(Items listed in a dataset)

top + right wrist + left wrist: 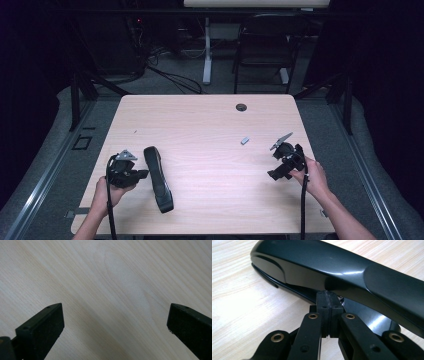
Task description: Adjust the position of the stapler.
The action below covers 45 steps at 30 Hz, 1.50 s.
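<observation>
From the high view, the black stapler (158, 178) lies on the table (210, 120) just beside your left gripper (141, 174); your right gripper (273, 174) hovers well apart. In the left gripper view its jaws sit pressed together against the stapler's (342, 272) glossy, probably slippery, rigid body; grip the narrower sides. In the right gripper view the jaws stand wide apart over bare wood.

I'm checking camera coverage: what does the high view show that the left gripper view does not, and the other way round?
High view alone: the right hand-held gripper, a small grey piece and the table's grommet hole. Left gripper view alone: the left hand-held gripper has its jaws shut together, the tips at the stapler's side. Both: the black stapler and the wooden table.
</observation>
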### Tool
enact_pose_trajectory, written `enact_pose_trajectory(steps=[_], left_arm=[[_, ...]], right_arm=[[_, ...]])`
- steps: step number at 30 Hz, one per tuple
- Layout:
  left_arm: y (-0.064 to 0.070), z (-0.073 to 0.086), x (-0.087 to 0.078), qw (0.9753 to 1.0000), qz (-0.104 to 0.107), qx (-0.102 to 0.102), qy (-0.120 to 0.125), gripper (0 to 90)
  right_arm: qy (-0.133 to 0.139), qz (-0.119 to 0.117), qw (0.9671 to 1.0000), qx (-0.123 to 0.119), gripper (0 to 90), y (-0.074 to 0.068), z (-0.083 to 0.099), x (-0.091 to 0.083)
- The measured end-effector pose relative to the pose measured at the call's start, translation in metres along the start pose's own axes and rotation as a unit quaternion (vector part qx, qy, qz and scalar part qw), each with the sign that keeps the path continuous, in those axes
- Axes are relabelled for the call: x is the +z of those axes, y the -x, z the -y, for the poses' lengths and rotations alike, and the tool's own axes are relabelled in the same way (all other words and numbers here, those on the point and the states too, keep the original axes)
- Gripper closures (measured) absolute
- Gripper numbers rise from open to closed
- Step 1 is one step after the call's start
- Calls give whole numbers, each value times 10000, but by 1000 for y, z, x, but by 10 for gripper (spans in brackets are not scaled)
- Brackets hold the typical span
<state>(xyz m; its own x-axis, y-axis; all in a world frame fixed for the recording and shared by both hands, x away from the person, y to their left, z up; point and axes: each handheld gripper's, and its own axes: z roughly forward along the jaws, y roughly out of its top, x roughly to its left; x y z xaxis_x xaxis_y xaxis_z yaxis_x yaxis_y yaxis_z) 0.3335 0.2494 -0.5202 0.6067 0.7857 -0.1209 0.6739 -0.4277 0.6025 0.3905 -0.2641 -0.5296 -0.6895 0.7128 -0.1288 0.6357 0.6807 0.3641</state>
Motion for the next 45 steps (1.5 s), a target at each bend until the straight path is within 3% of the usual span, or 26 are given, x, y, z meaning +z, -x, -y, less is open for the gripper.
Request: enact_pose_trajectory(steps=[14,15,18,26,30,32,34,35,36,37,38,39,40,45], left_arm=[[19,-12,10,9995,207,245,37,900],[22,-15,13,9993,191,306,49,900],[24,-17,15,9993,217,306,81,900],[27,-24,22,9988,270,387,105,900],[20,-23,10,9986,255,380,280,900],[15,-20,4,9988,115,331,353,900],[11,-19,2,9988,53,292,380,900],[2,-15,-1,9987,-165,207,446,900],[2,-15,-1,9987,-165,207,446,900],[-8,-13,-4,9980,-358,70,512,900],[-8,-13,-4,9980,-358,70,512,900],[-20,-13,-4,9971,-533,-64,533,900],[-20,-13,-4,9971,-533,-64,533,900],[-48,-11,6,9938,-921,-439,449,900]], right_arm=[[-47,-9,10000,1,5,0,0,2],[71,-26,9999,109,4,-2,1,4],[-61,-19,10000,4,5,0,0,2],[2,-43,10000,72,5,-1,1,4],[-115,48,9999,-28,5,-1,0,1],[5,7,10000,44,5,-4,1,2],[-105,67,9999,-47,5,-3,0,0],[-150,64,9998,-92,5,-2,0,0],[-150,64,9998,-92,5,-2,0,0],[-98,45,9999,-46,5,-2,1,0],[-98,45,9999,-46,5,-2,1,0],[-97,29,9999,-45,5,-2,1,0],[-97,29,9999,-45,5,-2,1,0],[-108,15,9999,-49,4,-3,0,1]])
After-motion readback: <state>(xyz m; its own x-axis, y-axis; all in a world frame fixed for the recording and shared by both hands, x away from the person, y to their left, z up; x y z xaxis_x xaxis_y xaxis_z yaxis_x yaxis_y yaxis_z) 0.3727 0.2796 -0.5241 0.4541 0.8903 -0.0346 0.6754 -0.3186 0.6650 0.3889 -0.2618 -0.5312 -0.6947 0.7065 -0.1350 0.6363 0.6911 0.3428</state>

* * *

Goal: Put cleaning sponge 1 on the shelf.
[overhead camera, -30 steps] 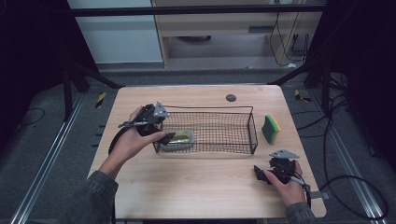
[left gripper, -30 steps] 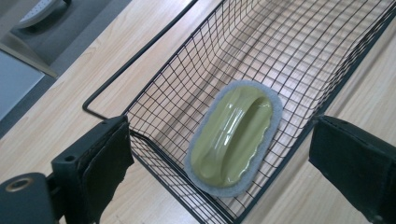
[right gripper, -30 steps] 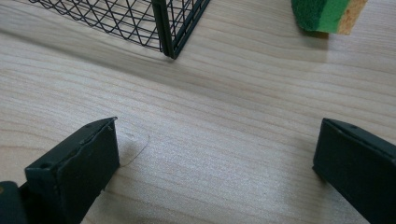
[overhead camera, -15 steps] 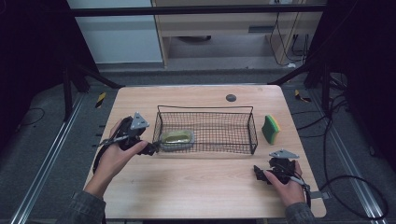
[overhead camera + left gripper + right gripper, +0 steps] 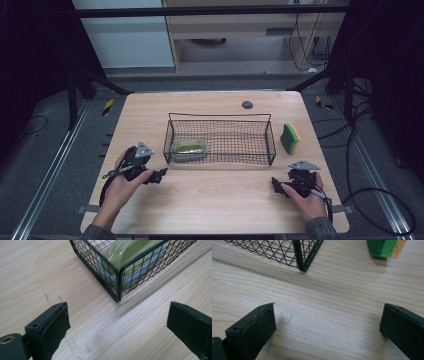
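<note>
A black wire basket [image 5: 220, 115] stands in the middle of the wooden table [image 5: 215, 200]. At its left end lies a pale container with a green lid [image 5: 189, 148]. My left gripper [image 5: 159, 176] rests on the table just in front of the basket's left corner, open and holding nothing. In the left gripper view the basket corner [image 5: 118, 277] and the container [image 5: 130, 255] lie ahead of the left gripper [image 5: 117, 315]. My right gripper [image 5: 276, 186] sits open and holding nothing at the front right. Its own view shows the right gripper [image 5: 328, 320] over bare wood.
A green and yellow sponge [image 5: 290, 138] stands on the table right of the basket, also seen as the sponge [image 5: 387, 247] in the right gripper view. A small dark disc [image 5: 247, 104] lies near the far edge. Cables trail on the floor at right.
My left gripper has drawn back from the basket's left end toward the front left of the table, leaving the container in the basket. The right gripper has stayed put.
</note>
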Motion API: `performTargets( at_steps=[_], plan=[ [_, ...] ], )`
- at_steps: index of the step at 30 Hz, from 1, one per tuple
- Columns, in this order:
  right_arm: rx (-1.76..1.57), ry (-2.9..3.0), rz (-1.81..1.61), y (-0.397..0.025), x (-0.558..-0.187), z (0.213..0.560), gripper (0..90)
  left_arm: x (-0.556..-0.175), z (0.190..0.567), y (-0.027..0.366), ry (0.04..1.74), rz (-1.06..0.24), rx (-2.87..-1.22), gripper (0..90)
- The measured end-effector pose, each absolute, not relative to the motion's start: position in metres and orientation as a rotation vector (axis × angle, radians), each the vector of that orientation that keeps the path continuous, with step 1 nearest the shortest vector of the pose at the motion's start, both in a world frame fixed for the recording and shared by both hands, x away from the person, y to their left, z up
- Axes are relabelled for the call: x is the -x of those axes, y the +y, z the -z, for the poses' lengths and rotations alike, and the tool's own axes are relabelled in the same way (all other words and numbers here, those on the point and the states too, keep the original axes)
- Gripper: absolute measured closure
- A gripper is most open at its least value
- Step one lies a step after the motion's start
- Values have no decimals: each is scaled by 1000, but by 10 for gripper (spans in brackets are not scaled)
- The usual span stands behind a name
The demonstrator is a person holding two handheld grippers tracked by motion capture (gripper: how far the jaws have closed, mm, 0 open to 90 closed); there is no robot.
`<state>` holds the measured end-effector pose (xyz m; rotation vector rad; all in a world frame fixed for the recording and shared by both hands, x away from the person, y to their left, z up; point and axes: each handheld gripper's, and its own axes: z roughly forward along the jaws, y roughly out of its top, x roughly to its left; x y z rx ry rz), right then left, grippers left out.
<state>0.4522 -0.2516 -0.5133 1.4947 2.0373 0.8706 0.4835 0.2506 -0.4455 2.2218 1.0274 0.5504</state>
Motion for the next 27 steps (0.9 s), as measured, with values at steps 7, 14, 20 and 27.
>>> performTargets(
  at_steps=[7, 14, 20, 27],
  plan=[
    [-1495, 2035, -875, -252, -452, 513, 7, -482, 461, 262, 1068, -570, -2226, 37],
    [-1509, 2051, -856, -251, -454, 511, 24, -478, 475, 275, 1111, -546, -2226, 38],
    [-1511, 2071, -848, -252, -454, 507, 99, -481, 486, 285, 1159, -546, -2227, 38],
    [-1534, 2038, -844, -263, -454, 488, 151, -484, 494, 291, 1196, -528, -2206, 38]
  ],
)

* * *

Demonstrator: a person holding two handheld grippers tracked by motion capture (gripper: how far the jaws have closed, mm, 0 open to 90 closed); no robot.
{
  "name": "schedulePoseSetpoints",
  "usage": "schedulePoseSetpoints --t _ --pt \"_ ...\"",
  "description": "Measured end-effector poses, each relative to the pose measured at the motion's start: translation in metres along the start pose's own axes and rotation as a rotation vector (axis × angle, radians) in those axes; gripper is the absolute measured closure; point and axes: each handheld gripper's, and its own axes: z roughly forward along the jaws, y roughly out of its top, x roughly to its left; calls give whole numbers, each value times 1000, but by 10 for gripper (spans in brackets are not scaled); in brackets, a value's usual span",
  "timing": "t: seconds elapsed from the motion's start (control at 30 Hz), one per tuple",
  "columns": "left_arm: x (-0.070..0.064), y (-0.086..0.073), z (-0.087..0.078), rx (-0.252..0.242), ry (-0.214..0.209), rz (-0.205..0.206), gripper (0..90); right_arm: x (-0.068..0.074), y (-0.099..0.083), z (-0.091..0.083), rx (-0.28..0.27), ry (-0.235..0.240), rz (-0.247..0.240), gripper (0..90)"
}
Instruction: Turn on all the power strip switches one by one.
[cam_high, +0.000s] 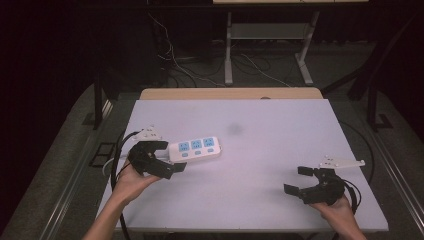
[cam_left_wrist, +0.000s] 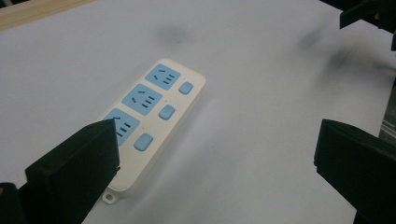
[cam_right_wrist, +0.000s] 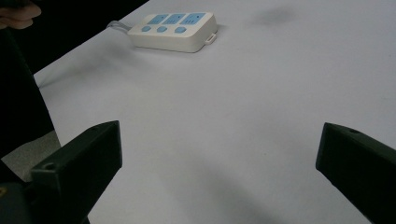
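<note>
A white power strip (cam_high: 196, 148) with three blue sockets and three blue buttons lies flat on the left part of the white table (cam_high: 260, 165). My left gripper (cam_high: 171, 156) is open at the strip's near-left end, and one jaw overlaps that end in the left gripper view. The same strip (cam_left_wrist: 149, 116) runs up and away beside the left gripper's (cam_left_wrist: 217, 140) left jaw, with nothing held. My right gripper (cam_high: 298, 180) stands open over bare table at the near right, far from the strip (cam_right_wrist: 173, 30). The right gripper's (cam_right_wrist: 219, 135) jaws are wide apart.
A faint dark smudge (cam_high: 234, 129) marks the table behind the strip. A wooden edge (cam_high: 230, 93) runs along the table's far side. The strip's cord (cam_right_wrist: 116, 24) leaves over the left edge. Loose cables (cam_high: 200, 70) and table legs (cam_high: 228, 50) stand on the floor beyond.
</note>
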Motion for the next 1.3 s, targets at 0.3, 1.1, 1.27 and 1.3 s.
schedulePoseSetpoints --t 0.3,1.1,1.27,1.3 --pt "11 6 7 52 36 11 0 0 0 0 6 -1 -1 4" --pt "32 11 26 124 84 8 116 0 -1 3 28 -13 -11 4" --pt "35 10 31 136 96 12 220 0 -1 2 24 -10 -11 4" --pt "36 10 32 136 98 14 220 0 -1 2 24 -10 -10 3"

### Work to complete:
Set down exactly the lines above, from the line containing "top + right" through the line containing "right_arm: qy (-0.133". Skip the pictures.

### Output for this exercise:
top + right wrist + left wrist: 
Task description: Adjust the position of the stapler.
The action below covers 45 steps at 30 Hz, 1.50 s.
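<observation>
From the high view, the black stapler (158, 178) lies on the table (210, 120) just beside your left gripper (141, 174); your right gripper (273, 174) hovers well apart. In the left gripper view its jaws sit pressed together against the stapler's (342, 272) glossy, probably slippery, rigid body; grip the narrower sides. In the right gripper view the jaws stand wide apart over bare wood.

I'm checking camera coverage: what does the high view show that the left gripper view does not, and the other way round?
High view alone: the right hand-held gripper, a small grey piece and the table's grommet hole. Left gripper view alone: the left hand-held gripper has its jaws shut together, the tips at the stapler's side. Both: the black stapler and the wooden table.
</observation>
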### Tool
enact_pose_trajectory, written `enact_pose_trajectory(steps=[_], left_arm=[[_, ...]], right_arm=[[_, ...]])`
- steps: step number at 30 Hz, one per tuple
- Layout:
  left_arm: y (-0.064 to 0.070), z (-0.073 to 0.086), x (-0.087 to 0.078), qw (0.9753 to 1.0000), qz (-0.104 to 0.107), qx (-0.102 to 0.102), qy (-0.120 to 0.125), gripper (0 to 90)
  right_arm: qy (-0.133 to 0.139), qz (-0.119 to 0.117), qw (0.9671 to 1.0000), qx (-0.123 to 0.119), gripper (0 to 90), y (-0.074 to 0.068), z (-0.083 to 0.099), x (-0.091 to 0.083)

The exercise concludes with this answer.